:: Dataset extract

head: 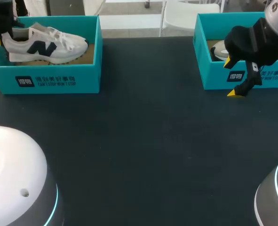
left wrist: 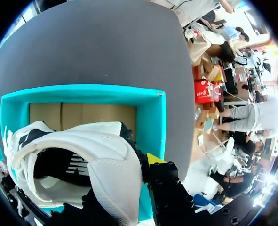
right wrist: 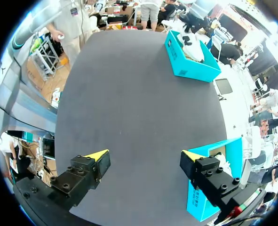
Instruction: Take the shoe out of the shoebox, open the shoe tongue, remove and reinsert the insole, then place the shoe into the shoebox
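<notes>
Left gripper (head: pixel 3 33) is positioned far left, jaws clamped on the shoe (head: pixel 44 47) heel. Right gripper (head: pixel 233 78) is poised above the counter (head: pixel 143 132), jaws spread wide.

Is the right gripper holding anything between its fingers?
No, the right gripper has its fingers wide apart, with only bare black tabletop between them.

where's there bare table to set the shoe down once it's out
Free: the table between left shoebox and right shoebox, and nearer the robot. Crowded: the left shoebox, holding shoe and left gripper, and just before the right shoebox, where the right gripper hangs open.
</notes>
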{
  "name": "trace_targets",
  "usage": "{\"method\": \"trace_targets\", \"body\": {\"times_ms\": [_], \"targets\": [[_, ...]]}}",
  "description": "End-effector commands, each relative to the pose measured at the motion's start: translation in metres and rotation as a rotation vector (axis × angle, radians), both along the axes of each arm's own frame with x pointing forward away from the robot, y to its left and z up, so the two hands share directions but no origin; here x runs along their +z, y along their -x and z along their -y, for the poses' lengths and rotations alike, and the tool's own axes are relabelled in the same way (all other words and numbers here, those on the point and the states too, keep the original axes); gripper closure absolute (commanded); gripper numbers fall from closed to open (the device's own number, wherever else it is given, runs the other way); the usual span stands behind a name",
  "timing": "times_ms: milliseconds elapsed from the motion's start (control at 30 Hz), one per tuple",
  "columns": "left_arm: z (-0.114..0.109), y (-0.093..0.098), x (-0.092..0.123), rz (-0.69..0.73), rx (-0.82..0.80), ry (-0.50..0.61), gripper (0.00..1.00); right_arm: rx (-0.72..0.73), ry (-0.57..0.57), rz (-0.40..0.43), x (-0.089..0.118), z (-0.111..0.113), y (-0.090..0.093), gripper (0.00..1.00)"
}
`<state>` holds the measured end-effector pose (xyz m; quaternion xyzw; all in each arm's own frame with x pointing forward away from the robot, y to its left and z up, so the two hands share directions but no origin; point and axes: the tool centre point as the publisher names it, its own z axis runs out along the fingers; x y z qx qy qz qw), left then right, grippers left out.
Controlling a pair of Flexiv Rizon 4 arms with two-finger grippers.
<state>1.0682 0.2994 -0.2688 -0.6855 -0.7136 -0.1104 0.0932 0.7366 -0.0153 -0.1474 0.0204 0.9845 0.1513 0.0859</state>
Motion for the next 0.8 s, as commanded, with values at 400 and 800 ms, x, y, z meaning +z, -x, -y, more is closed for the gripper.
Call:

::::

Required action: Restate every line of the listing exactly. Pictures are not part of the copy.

Solution for this problem:
head: 
left wrist: 
right wrist: 
Instruction: Take the shoe out of the shoebox, open the shoe tongue, remove and reinsert the insole, then place the shoe into the shoebox
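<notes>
Left gripper (head: pixel 3 33) is positioned far left, jaws clamped on the shoe (head: pixel 44 47) heel. Right gripper (head: pixel 233 78) is poised above the counter (head: pixel 143 132), jaws spread wide.

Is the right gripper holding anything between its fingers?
No, the right gripper has its fingers wide apart, with only bare black tabletop between them.

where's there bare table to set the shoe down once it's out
Free: the table between left shoebox and right shoebox, and nearer the robot. Crowded: the left shoebox, holding shoe and left gripper, and just before the right shoebox, where the right gripper hangs open.
</notes>
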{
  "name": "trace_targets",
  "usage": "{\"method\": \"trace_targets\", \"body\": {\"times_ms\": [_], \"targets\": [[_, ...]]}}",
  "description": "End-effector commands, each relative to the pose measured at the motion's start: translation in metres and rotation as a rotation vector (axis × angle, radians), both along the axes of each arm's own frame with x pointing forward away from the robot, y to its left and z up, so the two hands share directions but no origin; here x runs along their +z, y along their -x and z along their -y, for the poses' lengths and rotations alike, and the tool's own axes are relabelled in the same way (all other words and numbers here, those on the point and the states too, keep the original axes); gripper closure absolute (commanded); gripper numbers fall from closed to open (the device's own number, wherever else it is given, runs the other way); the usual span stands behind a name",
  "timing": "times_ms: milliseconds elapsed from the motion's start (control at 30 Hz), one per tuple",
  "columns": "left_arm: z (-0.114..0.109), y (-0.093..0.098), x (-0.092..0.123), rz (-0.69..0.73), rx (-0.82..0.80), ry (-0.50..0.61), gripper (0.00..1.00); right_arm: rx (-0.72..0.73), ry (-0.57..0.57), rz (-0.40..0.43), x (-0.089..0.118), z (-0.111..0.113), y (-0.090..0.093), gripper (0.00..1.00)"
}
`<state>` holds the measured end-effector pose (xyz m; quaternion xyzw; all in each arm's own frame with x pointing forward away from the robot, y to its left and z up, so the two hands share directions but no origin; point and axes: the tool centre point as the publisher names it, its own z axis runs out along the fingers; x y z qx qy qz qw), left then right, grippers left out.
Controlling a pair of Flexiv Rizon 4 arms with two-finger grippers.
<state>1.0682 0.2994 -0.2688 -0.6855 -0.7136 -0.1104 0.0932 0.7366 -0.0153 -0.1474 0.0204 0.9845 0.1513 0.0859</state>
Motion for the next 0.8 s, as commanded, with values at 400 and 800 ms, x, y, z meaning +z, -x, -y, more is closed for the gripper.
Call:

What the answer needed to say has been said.